- [PROBLEM TO SOLVE]:
Write each line of the material exactly as given, from the top through the line that contains "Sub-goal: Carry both", and omit all pictures.

- [SOURCE DATA]:
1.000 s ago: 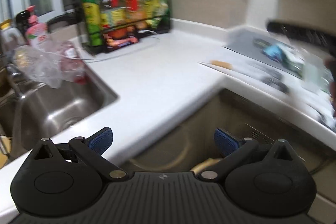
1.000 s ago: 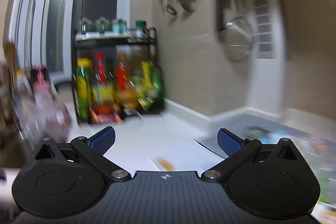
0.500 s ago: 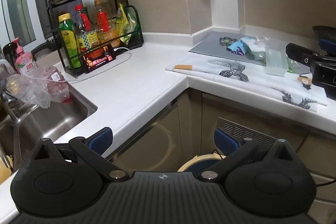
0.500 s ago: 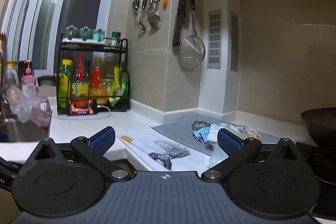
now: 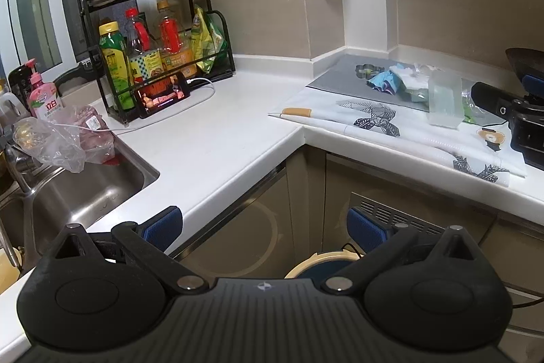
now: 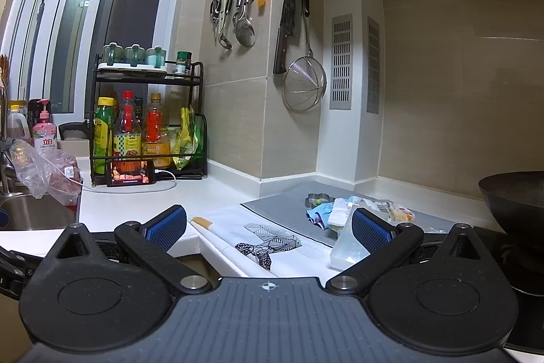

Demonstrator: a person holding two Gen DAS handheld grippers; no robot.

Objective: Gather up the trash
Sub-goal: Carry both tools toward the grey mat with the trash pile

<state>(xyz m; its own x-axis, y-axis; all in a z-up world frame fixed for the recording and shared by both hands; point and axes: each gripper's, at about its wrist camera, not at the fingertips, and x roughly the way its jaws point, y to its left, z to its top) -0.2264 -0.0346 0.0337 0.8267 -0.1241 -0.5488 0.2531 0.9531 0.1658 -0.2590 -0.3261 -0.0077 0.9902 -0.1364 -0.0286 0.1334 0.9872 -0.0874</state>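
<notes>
Hovering, left gripper point(image 5: 264, 227): it hung in front of the inner corner of the counter point(image 5: 217, 138), its blue fingers point(image 5: 161, 225) spread wide apart and holding nothing.
Right gripper point(image 6: 268, 225): it was level with the counter edge, its fingers point(image 6: 370, 228) likewise spread wide and empty; part of its body showed at the right edge of the left view point(image 5: 523, 128).
Trash point(image 5: 401, 80): a small heap of crumpled wrappers, blue, white and green, lay on the grey mat point(image 5: 343, 73) near the back corner of the counter's right-hand run point(image 6: 336, 210).
Clear container point(image 5: 445, 97): it stood upright just in front of the trash, at the mat's front edge, partly hidden by the right finger in the right view.
Patterned sheet point(image 5: 391, 125): white with black prints, it ran along the counter's front edge, with a rolled end point(image 5: 297, 112) beside the inner corner.
Bin point(image 5: 319, 264): a round cream rim showed on the floor below the counter, between the left fingers.
Rack point(image 5: 153, 33): bottles and packets stood at the counter's back edge, a lit phone point(image 5: 163, 94) leaning against its front.
Sink point(image 5: 78, 193): at the counter's left end, with plastic bags point(image 5: 61, 138) on its rim.
Wok point(image 6: 513, 203): dark, at the far right.
</notes>
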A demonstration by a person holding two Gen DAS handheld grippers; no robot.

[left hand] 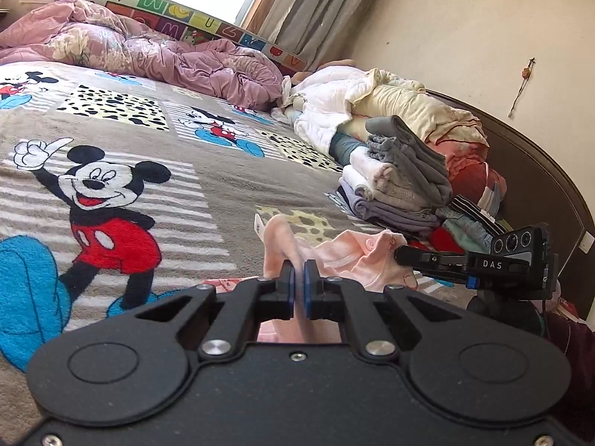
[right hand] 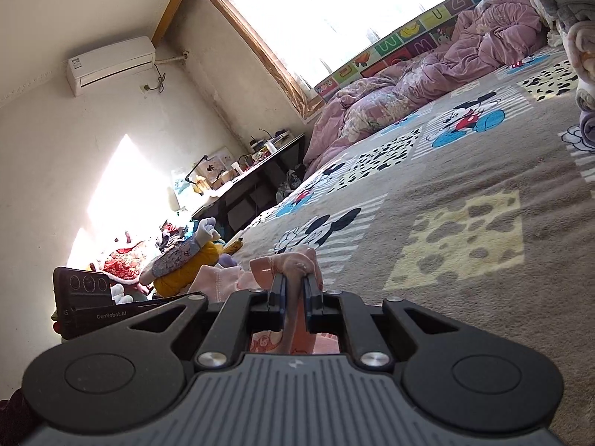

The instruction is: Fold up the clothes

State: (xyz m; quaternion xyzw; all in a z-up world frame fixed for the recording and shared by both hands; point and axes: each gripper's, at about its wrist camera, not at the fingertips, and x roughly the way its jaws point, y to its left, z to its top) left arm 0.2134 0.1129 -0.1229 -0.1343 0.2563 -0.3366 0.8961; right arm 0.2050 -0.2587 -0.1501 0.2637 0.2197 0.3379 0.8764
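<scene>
Both hand-held grippers, left (left hand: 298, 273) and right (right hand: 293, 286), are pinching the pink garment (left hand: 349, 256) just above the bed (left hand: 223, 186), its long axis stretching sideways between them at bottom centre of each frame, neither nearer.

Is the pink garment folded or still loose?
Loose: the pink garment hangs bunched, unfolded, pinched by the left gripper and right gripper.
</scene>
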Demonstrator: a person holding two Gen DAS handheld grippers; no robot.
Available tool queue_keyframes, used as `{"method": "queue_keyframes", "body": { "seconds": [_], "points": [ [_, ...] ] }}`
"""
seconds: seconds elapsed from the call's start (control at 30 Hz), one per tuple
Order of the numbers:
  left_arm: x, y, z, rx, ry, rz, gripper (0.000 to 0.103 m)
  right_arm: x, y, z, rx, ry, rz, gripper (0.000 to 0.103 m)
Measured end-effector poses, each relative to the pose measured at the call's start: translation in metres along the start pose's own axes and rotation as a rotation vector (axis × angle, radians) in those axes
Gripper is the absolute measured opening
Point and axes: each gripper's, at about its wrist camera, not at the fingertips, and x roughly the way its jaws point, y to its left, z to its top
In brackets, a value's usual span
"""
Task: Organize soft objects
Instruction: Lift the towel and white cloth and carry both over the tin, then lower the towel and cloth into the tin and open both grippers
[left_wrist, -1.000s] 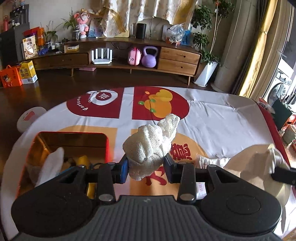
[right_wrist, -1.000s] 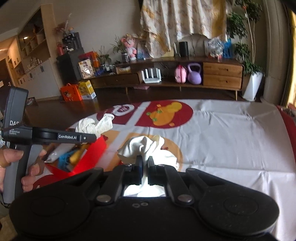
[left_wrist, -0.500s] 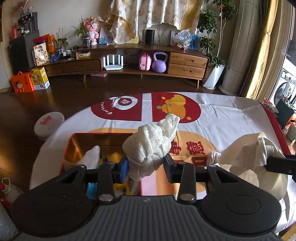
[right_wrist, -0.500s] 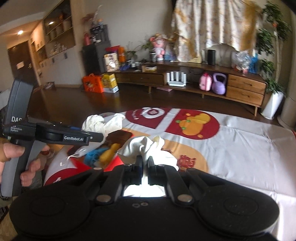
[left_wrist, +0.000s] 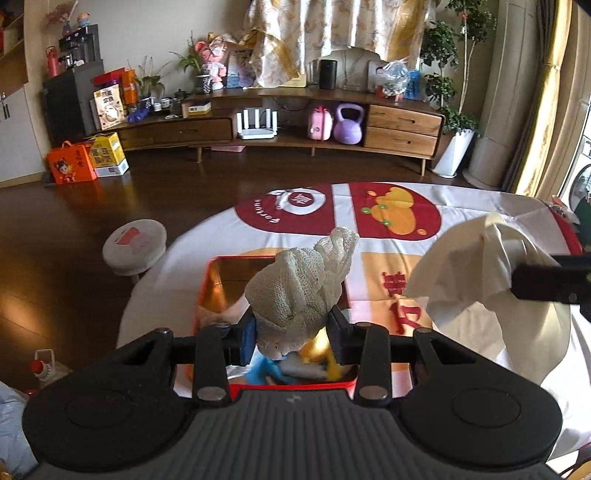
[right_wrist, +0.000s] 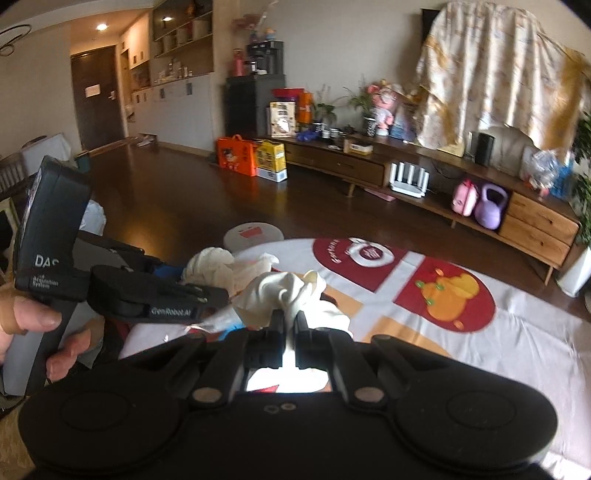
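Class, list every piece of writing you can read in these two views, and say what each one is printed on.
"GenRobot.AI": side of the black left gripper.
"DAS": black handle block; the small lines beneath are blurred.
Red characters on the printed white tablecloth, and print on the orange and yellow boxes: unreadable.

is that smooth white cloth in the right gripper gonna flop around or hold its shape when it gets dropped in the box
Probably floppy: the white cloth hangs in loose folds below the right gripper, which pinches only a small bunch. It likely weighs little, since that thin pinch carries all of it. Released over the red box, it would likely crumple and settle rather than keep its shape.
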Motion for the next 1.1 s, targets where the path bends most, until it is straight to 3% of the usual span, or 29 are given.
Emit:
{"method": "queue_keyframes", "body": {
  "seconds": [0.5,1.1],
  "points": [
    [0.028,0.048,-0.009,-0.02,0.049,0.074,0.038,0.069,0.015,0.03,-0.051,0.019,-0.009,0.004],
    [0.095,0.056,-0.023,-0.025,0.115,0.072,0.038,0.166,-0.007,0.013,-0.011,0.154,-0.045,0.004]
  ]
}}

- [YOUR RESPONSE]:
1.000 s ago: 
1.000 s ago: 
0.500 s ago: 
0.500 s ago: 
now: 
now: 

Demonstrator: a person holding two Gen DAS handheld grippers; no robot.

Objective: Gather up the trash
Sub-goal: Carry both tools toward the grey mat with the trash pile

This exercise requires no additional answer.